In Table 3 the authors compared the correct (all steps correct) and incorrect (at least one step incorrect) performances with some features of children whose technique was assessed.

According to these results, the mean age of an incorrect inhaler performance is higher than those who perform with no mistakes. Although we couldn’t find statistical significance (p=0.145, Mann-Whitney U test), the results point a higher probability of an incorrect inhaler technique among older children.

According to gender and asthma duration, there are no differences in the percentage of children who performed the technique correct or incorrectly.

In the assessments made, all children who didn’t have their asthma under control (uncontrolled (n=2) or partially controlled (n=2)) had incorrect performances.

None of the children usually read asthma information neither follow a written plan for inhaler performance.

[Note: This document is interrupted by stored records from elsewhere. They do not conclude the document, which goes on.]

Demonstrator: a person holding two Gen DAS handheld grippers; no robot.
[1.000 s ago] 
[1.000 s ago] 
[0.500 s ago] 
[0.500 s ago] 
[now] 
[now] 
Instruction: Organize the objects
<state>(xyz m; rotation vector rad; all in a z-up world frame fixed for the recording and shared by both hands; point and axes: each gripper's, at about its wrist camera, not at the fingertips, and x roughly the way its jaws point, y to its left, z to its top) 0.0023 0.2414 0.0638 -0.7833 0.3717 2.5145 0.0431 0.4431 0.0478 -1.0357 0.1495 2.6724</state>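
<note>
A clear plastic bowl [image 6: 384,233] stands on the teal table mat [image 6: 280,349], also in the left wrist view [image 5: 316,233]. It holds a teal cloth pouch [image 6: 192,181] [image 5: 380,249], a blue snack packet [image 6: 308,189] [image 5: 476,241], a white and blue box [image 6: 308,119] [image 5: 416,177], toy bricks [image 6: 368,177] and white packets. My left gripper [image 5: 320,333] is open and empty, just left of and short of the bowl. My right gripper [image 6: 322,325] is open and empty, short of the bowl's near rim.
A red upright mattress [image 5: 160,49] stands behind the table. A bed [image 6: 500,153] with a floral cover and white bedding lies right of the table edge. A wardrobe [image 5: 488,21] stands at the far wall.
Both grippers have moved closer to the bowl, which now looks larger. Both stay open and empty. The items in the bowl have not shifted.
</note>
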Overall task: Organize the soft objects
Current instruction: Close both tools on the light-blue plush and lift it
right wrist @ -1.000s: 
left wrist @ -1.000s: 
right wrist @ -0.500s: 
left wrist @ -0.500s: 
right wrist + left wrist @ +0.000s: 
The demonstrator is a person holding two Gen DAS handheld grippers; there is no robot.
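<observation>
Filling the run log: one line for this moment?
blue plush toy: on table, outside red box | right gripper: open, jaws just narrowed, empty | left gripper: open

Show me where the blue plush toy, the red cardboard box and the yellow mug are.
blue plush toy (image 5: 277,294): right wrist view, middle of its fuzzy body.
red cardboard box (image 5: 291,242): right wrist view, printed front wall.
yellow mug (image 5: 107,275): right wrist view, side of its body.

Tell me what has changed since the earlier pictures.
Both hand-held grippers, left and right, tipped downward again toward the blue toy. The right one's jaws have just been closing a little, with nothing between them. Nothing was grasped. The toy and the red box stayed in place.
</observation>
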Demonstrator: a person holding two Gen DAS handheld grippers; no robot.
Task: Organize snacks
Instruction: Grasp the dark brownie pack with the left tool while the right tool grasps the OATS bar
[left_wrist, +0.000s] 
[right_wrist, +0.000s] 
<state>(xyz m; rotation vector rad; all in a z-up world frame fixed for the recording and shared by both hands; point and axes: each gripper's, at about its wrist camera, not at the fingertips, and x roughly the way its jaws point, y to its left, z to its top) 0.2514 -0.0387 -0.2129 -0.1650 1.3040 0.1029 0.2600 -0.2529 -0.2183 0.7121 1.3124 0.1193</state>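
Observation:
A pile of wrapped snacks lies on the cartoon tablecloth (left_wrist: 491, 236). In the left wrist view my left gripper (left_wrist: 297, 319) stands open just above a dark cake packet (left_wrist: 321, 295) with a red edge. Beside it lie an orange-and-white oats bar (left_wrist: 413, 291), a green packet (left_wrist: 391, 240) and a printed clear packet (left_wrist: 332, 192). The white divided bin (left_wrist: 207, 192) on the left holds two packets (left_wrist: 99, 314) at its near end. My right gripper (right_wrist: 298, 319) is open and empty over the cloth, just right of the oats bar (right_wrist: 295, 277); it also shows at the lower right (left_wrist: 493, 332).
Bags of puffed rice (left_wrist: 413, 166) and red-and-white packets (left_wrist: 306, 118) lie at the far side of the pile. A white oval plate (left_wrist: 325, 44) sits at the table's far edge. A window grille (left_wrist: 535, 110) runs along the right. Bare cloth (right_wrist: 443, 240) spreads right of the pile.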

Only three children had adult supervision, all of them using pMDI/s.

 

DISCUSSION/CONCLUSION

The authors assessed the inhalation technique of asthmatic children aged between 6-18 years. There was a relative high percentage of children failing in their performance, findings similar to what scientific evidence reports.4,10 Results support the idea that health providers should assess children’s inhalation technique on every consultation. Although the results are in compliance with literature, they differ regarding duration of asthma: Have et al. found that children with asthma diagnosis for a longer time had more errors in the performance.10

A limitation of this study is the small number of assessments, due to the short period of data collection imposed by mandatory schedule issues. Another limitation is the fact that inhalation technique performance during the assessment might not mimic the performance at home. However it is doubtful that they can do it better at home, because it isn’t expected that they pay as much attention to their performance as in the assessment.

Although they were given a plan with instructions on how to use the inhaler at the time of the prescription, most of them didn’t follow it.

Pediatricians and primary care physicians should assess the inhalation technique of all asthmatic children who were prescribed an inhaler in order to guarantee its correct use, which is essential for a good asthma control in the pediatric age.

Furthermore, caregivers should also be able to manage the device and supervise the children technique in every consultation and not only in the beginning of treatment. This strategy will, no doubt improve the efficacy of the drug administration.

 

REFERENCES

1. Sá-Sousa A, Azevedo LF, Carvalho R, Jacinto T, Todo-Bom A, Loureiro C, et al. Prevalence of asthma in Portugal - The Portuguese National Asthma Survey. Clin Transl Allergy. 2012; 2:15.         [ Links ]

2. Devadason SG. Recent advances in aerossol therapy for children with asthma. J Aerosol Med. 2006; 19:61-6.         [ Links ]

3. Bindels PJ, vand der Wouden JC, Ponsioen BP, Brand PL, Salome PL, Van Hensbergen W, et al. NHG-Standaard Astma Bij Kinderen. Juisarts Wet 2006; 49:557-72.         [ Links ]

4. Gillete C, Rockich-Winston N, Kuhn JA, Flesher S, Shepherd M. INhaler Technique in Children with Asthma: A Systematic Review. Acad Pediatr. 2016; 16:605-15.         [ Links ]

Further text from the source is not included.